A community-made sunflower cascade, knitted and crocheted by Highland Hospice supporters during lockdown, will be displayed in Inverness Museum in the lead up to its Health, Wealth and Happiness exhibition which launches in April 2022.
The cascade is to be on display in the museum’s community gallery in the run-up to the exhibition, alongside other artworks created by groups and charities from across the Highlands during the Covid-19 pandemic.
Highland Hospice’s Head of Fundraising Andrew Leaver said, “We invited people to create these beautiful sunflowers in May 2020 with the aim of creating a cascade to mark our Wear Yellow Day in May 2021. Over the year, the response was completely overwhelming, with our social media post being shared thousands of times and donations sent from around the world.
“More than just being an art project, this was an incredible community project, and we were astonished by the extent to which it captured people’s hearts. We received many more flowers than anticipated, which resulted in the creation of two cascades instead of one.
“Having one of these creations displayed in Inverness Museum in the build-up to this important story-telling exhibition is just wonderful, and we are grateful to our supporters for making the project such a positive story to share from the pandemic.”
Health, Wealth and Happiness will explore the history of healthcare in the Highlands, and the Museum is appealing for donations of healthcare items, images, and information. Particularly invited are examples of people’s experiences of the Covid-19 pandemic, aiming to give future generations an insight into life across the region at this time.
Inverness Museum Assistant Joe Setch said: “The sunflower cascades created for the Hospice are a perfect example of the Highland community coming together to do something positive in appreciation of an important healthcare provider, during lockdown.

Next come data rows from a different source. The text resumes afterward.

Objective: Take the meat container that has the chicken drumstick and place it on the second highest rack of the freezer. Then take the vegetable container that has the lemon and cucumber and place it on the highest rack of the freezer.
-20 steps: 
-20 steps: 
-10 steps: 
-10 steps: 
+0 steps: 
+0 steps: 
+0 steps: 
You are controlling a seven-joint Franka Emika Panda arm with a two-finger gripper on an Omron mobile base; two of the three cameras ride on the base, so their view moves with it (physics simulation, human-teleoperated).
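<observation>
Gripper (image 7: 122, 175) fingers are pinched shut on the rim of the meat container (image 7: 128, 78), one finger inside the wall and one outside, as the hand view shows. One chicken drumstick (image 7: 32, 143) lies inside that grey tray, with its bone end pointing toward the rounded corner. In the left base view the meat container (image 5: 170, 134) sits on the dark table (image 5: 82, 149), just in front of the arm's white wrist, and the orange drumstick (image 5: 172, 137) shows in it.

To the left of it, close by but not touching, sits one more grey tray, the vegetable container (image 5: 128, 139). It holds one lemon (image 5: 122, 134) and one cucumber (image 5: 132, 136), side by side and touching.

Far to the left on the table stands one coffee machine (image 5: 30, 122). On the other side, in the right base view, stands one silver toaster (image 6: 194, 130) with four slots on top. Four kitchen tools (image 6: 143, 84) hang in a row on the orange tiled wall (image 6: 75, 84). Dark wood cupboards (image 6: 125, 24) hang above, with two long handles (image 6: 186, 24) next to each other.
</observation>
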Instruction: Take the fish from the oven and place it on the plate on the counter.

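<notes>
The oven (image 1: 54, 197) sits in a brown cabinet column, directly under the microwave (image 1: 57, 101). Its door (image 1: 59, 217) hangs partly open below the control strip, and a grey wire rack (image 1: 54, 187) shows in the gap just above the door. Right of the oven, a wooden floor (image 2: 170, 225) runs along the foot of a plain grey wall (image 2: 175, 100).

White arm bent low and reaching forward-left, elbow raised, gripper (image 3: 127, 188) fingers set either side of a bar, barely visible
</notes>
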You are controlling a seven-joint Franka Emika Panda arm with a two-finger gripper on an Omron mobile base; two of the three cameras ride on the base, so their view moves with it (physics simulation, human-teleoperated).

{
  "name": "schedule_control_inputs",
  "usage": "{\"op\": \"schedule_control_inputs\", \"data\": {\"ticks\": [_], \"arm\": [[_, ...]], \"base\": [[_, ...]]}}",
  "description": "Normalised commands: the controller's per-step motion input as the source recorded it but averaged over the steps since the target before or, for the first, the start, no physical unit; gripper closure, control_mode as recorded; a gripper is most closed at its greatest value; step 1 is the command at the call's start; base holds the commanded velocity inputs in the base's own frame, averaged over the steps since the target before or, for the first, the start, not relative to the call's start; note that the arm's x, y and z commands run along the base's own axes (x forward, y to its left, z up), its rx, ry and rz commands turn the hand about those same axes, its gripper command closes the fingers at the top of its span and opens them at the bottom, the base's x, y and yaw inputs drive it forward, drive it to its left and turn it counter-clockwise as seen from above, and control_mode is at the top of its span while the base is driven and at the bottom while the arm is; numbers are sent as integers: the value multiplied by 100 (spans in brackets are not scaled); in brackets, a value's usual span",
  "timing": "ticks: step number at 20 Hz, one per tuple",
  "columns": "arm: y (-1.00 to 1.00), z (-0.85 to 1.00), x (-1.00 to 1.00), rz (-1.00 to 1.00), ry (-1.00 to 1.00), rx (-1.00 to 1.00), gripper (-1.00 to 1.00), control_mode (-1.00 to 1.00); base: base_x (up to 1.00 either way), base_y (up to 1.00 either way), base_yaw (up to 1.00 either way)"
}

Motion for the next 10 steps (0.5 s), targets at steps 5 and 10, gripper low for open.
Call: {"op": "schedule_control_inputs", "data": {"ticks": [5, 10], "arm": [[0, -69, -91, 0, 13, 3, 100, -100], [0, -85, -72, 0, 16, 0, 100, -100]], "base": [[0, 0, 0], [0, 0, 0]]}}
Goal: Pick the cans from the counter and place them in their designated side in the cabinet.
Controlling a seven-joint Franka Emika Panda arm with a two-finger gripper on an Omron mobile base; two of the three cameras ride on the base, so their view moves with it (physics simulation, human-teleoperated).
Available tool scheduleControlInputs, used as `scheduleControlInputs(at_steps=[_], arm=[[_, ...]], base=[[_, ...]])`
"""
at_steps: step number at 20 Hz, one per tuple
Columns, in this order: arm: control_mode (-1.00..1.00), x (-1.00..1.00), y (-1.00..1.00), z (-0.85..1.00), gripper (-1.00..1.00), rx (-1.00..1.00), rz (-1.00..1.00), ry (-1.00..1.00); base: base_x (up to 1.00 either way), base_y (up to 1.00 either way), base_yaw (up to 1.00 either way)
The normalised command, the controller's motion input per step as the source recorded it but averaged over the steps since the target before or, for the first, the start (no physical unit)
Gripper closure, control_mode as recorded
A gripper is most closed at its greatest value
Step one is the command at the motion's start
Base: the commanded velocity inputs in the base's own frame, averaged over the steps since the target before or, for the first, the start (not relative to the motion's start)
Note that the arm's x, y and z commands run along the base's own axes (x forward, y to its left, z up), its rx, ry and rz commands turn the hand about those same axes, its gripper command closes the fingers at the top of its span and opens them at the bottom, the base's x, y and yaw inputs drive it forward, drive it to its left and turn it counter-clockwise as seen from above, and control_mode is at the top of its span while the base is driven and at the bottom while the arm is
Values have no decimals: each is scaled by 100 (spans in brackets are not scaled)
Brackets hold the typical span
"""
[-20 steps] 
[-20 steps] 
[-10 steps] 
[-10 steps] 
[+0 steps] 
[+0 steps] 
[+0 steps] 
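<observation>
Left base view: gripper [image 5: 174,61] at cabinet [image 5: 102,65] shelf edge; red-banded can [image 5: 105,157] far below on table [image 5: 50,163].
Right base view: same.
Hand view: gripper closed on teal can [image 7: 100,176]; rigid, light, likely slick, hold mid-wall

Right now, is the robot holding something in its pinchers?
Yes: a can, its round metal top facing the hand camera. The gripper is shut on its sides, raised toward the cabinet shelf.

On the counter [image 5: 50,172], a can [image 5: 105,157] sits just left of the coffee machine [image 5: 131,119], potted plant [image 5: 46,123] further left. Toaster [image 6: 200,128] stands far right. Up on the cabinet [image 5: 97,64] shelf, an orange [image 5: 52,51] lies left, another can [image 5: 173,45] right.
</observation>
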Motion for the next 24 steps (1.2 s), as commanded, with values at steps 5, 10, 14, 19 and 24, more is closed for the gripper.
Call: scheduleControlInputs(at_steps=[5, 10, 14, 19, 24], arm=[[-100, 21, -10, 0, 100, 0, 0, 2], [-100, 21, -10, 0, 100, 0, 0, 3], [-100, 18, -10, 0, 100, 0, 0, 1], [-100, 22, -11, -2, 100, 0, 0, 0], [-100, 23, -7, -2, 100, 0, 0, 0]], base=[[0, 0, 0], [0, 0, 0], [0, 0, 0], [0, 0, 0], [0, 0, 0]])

“Our experiences over the past year and a half have shown us the importance of health and its ability to affect every aspect of our lives. It is our hope that the donations we receive will, like the cascade, capture the essence of what health and wellbeing means to Highlanders today
“We urge the public to donate any items they feel may be relevant to our exhibition. This could be a poster to thank essential workers during the pandemic, an object that was carried whilst working in a hospital, an uplifting letter from a friend, or a piece of equipment designed to improve quality of life.
“Donations can relate to any aspect of mental or physical health, from occupations and treatment to lifestyle and relationships. They don’t have to be old, valuable, or even unique – we are simply looking for items that tell a story about healthcare in the Highlands.”